Extracted records:
= = = =
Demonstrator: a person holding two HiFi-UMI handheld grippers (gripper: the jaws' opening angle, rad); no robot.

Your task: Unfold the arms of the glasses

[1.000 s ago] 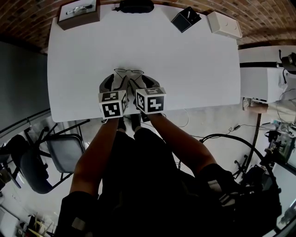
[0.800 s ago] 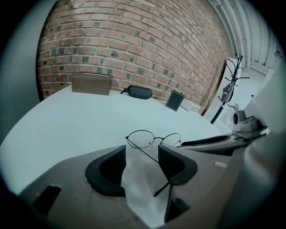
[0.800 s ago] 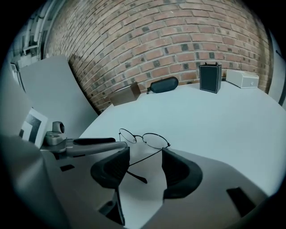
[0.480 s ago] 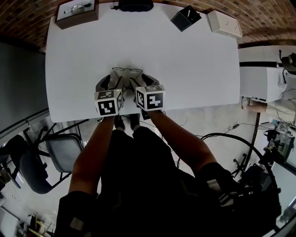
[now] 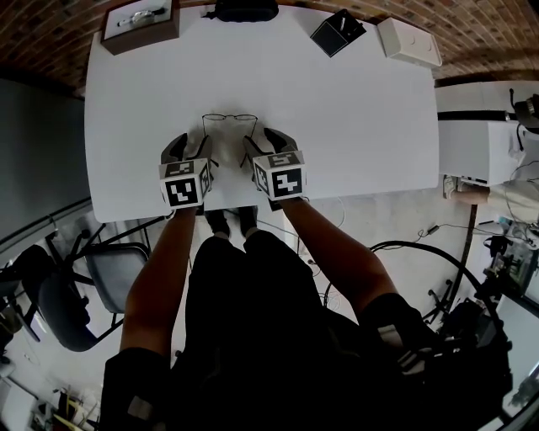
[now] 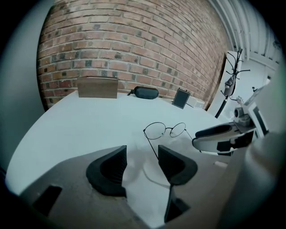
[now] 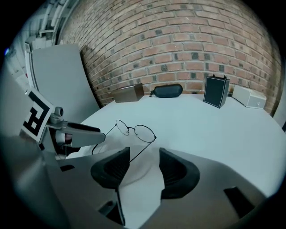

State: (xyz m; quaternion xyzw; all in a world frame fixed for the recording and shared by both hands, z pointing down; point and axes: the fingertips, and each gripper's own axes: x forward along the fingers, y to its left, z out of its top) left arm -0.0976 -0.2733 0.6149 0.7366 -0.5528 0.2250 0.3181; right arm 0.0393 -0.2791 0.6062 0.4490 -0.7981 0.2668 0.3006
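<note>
left gripper (image 6: 140, 154) has its jaws spread, with one arm of the glasses (image 6: 170, 130) running into the gap close to one pad. right gripper (image 7: 144, 156) is spread as well, the other arm reaching between its jaws. the glasses lie arms open on the white table (image 5: 354, 109).

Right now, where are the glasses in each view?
Head view: glasses left of centre, upper third, on the white table.
Left gripper view: glasses right of centre, just below mid-height.
Right gripper view: glasses left of centre, just below mid-height.
Shared landmark: dark case at the table's far edge, top centre in the head view, beyond the glasses in both gripper views.
</note>
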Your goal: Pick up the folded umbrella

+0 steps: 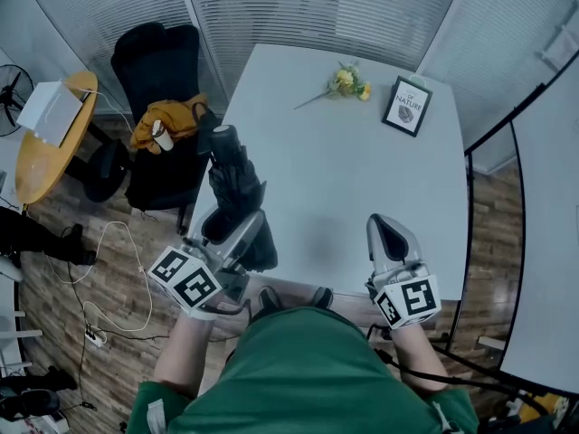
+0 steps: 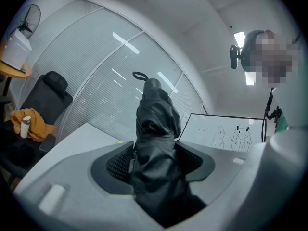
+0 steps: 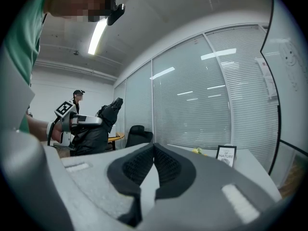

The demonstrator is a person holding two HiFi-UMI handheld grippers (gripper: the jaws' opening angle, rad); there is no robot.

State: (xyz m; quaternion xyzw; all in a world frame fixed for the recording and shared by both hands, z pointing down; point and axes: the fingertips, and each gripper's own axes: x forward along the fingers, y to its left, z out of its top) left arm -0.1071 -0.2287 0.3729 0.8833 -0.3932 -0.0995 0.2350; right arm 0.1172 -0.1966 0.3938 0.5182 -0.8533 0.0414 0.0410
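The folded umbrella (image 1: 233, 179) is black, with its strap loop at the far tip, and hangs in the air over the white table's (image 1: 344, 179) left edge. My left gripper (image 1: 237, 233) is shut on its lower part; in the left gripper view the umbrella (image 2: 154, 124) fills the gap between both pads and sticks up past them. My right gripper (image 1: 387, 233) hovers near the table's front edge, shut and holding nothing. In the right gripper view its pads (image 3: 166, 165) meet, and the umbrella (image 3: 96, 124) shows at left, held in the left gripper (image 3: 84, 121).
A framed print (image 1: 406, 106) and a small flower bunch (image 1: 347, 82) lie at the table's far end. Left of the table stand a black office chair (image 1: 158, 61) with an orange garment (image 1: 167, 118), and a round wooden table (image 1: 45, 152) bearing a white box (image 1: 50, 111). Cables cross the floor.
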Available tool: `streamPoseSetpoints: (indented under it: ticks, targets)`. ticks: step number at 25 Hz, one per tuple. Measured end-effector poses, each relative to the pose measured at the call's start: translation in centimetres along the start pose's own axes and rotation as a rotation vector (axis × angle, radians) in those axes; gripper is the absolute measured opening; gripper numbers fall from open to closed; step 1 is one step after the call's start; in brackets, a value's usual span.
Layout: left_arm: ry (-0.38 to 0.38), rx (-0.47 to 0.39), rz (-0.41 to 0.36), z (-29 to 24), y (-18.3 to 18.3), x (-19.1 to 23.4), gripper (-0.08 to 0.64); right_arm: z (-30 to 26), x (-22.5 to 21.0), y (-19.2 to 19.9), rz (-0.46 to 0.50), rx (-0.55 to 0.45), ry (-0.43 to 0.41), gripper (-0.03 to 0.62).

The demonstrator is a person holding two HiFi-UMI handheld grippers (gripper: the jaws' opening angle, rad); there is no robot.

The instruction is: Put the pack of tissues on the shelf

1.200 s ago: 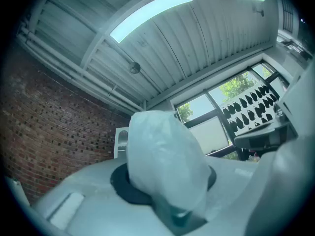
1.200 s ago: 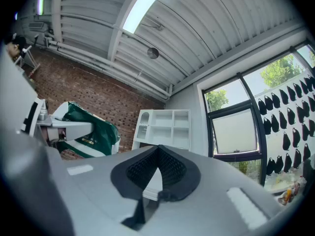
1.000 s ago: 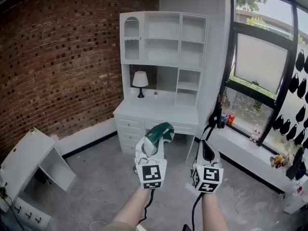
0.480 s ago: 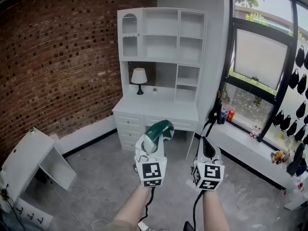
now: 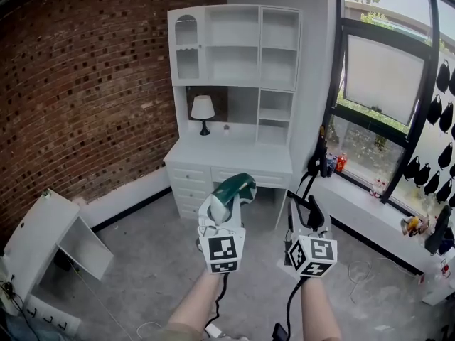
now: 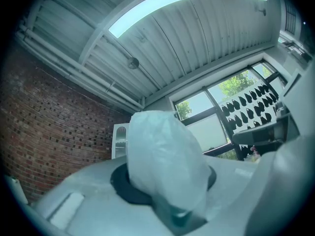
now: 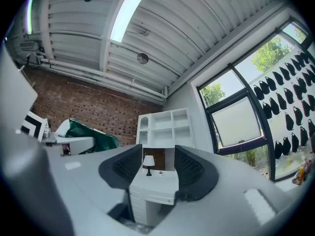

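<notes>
Green-and-white plastic pack of tissues [image 5: 238,187] sat clamped in the left gripper [image 5: 222,208], held out on a bare forearm stretched forward, well apart from the white shelf unit [image 5: 234,48] above the white counter [image 5: 231,155]. Just beside it the right gripper [image 5: 307,215] was opening its jaws with nothing between them. Both forearms were cut off at the head view's lower edge, and in the left gripper view the pack was only a pale blurred bulge covering most of the dark pads.
</notes>
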State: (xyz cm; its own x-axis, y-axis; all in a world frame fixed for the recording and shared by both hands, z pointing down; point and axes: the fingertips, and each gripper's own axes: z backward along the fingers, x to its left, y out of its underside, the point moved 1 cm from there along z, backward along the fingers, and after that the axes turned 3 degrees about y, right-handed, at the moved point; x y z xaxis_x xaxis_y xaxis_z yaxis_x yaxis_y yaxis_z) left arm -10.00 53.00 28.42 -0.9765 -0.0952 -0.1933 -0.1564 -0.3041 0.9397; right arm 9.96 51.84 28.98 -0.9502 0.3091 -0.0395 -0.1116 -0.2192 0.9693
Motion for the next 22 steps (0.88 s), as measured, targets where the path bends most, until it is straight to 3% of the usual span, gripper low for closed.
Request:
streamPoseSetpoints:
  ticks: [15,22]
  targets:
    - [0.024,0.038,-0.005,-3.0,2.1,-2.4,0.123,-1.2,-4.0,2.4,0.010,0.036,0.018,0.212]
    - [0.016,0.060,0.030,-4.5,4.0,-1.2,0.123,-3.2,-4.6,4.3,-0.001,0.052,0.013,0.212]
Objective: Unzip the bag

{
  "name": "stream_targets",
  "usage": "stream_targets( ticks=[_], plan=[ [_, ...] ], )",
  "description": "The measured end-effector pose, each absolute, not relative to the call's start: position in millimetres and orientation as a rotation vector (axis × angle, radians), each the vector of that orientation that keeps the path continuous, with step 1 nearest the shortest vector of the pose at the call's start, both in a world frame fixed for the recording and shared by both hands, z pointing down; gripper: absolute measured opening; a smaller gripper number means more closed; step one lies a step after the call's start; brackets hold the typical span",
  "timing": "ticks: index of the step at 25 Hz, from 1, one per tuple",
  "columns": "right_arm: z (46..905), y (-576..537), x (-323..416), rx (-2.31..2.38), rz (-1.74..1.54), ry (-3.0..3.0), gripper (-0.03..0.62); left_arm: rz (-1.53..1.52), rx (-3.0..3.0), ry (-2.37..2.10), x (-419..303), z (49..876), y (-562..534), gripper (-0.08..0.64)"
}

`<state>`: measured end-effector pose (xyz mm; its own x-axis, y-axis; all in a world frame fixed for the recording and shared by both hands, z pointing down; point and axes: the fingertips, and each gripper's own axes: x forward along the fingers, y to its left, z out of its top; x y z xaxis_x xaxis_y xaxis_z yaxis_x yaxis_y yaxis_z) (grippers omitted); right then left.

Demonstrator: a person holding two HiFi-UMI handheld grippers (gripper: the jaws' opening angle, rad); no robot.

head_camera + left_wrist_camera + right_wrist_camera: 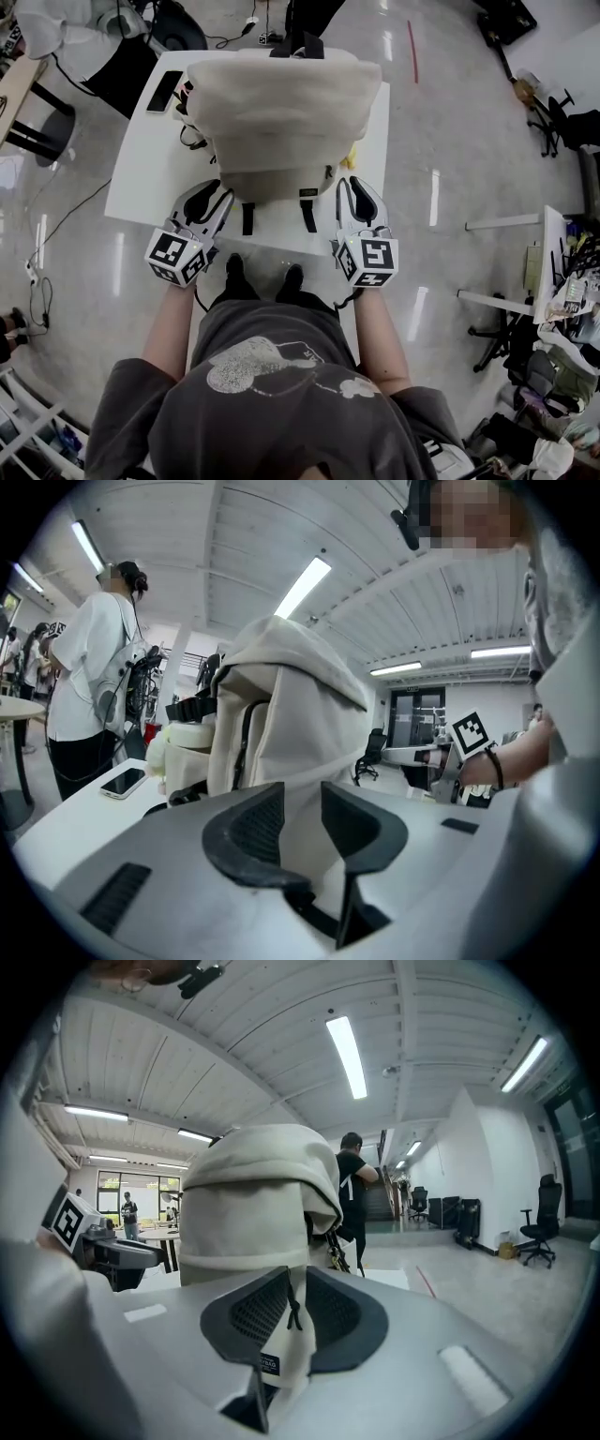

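A cream backpack (281,112) stands on the white table (141,178), its black straps hanging over the near edge. My left gripper (217,199) sits at its lower left corner. In the left gripper view the jaws (302,808) stand apart, and the bag's cream side (281,705) shows through the gap without being pinched. My right gripper (349,192) is at the lower right corner. In the right gripper view its jaws (295,1302) close narrowly on a fold of cream fabric with a small label (269,1363) and a black pull cord (293,1312).
A phone (164,91) lies at the table's far left corner, also visible in the left gripper view (122,782). A person in white (84,705) stands beyond the table's left side. Office chairs (553,122) and desks (553,272) stand to the right, and cables (56,225) run over the floor at left.
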<state>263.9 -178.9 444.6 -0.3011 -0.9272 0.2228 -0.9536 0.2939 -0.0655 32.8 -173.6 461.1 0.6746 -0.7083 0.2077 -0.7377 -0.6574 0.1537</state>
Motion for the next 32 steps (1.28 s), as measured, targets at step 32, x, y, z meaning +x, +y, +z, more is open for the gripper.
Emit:
stream_targets(
  ticks=[32],
  plan=[
    [429.3,-92.6,187.3,1.957,0.228,-2.307,-0.009,0.06,2.798,-0.883,22.8,415.1,-123.1,0.006]
  ],
)
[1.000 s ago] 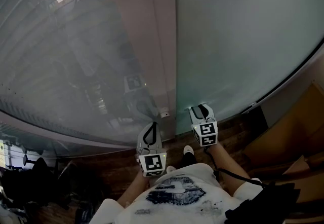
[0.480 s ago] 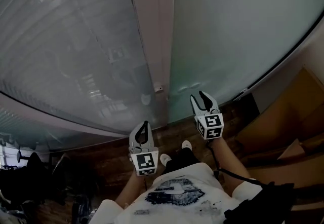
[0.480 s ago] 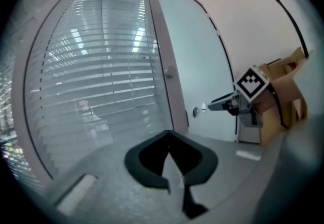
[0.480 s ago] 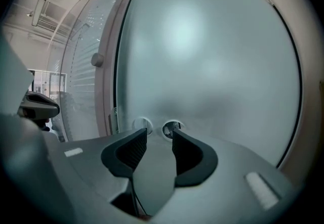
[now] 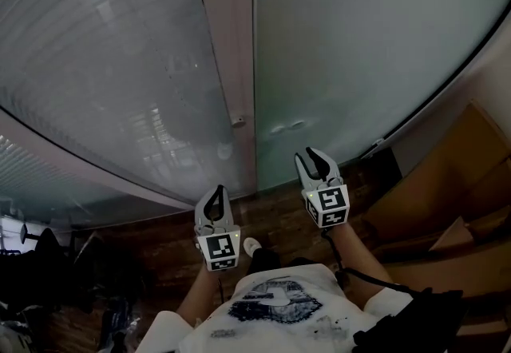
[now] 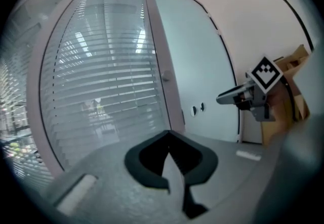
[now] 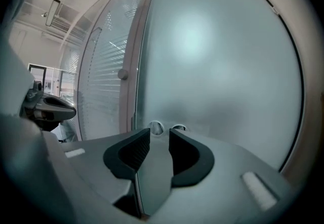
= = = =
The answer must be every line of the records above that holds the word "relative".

Available tool: `streamPoseSetpoints: (indented under it: ticks, targets)`. ticks: step number at 25 Hz, one per tuple. Measured end-effector poses, each relative to the pose measured at the call's start: translation in centimetres along the start pose's own axes and rotation as a rotation vector (axis × angle, radians) in those axes; gripper is the absolute measured opening; gripper numbers fall from open to closed; step 1 is one step after the call's start; in brackets, a value's usual span.
  "description": "The measured end-effector pose, each absolute, not relative to the call's start: position in millimetres and orientation as a rotation vector (axis × angle, radians), each the vector of that orientation that keeps the path continuous, with step 1 nearest the shortest vector of the pose at the call's start, both in a world frame fixed for the recording and shared by both hands, z pointing down; gripper: absolute measured opening; a smaller gripper number means more closed; step one lies a step after the call's start; brackets hold the typical span",

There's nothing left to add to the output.